§ **Work to complete**
Locate the line containing "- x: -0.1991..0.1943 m" in the material below; repeat it and every line after it, exactly as written.

§ **Records supplied**
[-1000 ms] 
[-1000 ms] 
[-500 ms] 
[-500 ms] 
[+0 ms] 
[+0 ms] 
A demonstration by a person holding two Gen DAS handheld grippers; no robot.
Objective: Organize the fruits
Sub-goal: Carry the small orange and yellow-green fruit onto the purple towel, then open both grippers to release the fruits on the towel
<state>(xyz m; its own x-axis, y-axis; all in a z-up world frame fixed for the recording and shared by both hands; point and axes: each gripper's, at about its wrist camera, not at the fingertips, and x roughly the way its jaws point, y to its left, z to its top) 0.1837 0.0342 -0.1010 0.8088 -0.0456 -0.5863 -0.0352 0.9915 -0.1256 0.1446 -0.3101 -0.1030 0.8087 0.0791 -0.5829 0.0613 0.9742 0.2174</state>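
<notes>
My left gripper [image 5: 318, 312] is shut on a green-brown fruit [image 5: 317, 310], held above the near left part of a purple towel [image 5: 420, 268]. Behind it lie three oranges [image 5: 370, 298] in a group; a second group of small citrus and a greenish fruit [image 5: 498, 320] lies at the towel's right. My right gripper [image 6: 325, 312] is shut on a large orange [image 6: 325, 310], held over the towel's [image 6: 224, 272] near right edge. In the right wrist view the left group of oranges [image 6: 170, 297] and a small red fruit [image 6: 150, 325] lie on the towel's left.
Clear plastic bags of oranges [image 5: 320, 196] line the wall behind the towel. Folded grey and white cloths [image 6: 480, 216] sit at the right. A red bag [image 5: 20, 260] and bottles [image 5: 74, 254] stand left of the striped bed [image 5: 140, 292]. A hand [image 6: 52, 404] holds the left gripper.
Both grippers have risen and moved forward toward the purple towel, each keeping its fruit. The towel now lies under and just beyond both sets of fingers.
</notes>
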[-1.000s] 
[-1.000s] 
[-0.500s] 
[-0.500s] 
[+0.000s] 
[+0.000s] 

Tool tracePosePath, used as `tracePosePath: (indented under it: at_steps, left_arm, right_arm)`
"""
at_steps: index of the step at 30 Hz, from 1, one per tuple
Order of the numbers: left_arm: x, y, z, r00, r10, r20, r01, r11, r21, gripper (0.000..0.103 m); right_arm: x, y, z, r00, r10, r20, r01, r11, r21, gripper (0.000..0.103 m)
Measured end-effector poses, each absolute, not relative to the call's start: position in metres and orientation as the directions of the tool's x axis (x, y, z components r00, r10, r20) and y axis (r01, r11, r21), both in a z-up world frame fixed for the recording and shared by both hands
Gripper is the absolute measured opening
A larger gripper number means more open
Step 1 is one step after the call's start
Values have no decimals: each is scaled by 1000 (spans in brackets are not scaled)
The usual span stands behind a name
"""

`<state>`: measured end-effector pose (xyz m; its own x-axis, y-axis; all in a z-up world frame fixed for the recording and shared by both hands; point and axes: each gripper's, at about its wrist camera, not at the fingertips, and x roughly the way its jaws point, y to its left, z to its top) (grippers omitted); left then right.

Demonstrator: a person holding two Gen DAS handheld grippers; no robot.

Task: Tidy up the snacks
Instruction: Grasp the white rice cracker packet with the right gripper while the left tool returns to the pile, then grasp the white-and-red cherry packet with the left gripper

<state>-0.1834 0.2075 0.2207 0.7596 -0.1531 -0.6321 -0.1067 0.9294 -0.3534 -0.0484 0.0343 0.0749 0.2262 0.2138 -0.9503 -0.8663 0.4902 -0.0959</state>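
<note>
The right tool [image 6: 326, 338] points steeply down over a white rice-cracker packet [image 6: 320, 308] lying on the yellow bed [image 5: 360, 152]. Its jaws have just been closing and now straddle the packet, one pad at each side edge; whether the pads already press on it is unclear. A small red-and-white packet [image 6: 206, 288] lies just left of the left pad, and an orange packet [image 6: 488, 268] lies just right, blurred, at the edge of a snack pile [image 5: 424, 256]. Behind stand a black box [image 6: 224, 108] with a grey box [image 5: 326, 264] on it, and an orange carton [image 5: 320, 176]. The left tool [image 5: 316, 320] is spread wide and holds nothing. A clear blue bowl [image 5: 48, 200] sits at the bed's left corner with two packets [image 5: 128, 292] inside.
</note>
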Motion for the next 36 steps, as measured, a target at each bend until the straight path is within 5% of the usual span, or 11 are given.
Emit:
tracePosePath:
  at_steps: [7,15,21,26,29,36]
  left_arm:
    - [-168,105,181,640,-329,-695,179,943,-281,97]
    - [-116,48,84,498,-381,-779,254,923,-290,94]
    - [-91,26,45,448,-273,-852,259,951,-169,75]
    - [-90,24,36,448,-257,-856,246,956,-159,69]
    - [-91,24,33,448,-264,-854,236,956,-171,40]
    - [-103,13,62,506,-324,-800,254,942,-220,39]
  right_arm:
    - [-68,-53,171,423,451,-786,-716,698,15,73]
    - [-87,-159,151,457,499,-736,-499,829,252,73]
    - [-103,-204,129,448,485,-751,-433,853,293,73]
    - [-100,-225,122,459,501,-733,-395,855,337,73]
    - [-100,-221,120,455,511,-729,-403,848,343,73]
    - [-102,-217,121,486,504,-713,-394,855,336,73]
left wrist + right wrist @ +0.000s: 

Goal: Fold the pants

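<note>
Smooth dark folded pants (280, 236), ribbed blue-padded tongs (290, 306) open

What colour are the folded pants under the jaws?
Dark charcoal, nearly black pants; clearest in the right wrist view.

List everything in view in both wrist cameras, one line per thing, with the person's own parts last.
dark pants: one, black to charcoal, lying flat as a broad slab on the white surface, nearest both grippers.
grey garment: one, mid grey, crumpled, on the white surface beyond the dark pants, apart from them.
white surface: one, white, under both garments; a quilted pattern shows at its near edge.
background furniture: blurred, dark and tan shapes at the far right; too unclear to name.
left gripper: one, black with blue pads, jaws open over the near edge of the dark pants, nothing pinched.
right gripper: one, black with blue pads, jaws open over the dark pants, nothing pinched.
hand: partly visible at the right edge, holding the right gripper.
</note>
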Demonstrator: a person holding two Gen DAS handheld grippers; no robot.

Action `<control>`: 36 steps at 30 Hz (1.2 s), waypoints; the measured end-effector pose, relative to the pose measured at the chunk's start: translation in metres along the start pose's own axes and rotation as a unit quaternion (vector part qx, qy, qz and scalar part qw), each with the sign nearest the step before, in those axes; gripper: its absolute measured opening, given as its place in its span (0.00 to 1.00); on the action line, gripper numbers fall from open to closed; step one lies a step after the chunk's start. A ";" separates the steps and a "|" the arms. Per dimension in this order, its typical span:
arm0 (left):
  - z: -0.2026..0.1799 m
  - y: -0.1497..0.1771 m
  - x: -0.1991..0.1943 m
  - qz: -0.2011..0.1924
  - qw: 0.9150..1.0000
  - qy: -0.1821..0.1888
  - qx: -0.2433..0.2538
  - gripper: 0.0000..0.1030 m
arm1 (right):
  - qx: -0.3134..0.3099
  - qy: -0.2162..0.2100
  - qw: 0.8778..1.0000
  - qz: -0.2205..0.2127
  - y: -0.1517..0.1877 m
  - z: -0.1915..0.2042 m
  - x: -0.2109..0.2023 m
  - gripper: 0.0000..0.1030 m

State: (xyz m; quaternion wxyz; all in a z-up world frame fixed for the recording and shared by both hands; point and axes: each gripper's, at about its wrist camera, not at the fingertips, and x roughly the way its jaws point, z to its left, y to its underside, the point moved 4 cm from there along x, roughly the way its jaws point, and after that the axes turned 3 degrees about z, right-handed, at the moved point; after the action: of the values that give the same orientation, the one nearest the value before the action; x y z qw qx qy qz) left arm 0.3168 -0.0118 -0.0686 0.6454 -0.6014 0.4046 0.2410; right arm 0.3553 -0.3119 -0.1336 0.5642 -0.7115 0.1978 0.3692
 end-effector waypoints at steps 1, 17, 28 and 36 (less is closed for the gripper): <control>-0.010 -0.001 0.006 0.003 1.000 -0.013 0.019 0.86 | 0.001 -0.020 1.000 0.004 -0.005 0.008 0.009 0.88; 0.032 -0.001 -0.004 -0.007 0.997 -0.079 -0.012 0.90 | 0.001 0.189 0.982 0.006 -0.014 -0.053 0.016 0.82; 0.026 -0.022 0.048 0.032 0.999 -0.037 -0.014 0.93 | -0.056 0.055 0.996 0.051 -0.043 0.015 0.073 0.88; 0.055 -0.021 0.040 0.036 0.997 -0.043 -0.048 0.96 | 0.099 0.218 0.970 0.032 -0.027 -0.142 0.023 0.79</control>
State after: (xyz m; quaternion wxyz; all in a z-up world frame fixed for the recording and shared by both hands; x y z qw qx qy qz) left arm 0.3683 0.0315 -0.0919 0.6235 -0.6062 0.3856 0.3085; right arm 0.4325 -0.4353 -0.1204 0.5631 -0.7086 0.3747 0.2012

§ **Solution to this problem**
  - x: -0.1991..0.1943 m
  - qz: -0.2011..0.1924
  - qw: 0.9150..1.0000
  - qy: -0.1821..0.1888
  - qx: -0.2433..0.2538
  - gripper: 0.0000..0.1030 m
arm1 (right):
  - qx: -0.3134..0.3099
  - qy: -0.2162..0.2100
  - qw: 0.8778..1.0000
  - qz: -0.2205..0.2127
  - y: -0.1517..0.1877 m
  - z: -0.1915..0.2042 m
  - x: -0.2109..0.2023 m
  - gripper: 0.0000..0.1030 m

State: (xyz m; quaternion wxyz; all in a z-up world frame fixed for the recording and shared by both hands; point and axes: each gripper's, at about its wrist camera, not at the fingertips, and x roughly the way its jaws point, z to its left, y to its underside, the point moved 4 cm from there along x, roughly the way its jaws point, and after that the axes turned 3 degrees about z, right-handed, at the moved point; after the action: of the values that give the same orientation, the one nearest the value before the action; x y z qw qx qy qz) left arm 0.3168 -0.0118 -0.0686 0.6454 -0.6014 0.4046 0.2410; right arm 0.3553 -0.3119 -0.1336 0.5642 -0.7115 0.1978 0.3692
 end-effector waypoints at steps 1, 17, 28 and 36 (less is closed for the gripper): <control>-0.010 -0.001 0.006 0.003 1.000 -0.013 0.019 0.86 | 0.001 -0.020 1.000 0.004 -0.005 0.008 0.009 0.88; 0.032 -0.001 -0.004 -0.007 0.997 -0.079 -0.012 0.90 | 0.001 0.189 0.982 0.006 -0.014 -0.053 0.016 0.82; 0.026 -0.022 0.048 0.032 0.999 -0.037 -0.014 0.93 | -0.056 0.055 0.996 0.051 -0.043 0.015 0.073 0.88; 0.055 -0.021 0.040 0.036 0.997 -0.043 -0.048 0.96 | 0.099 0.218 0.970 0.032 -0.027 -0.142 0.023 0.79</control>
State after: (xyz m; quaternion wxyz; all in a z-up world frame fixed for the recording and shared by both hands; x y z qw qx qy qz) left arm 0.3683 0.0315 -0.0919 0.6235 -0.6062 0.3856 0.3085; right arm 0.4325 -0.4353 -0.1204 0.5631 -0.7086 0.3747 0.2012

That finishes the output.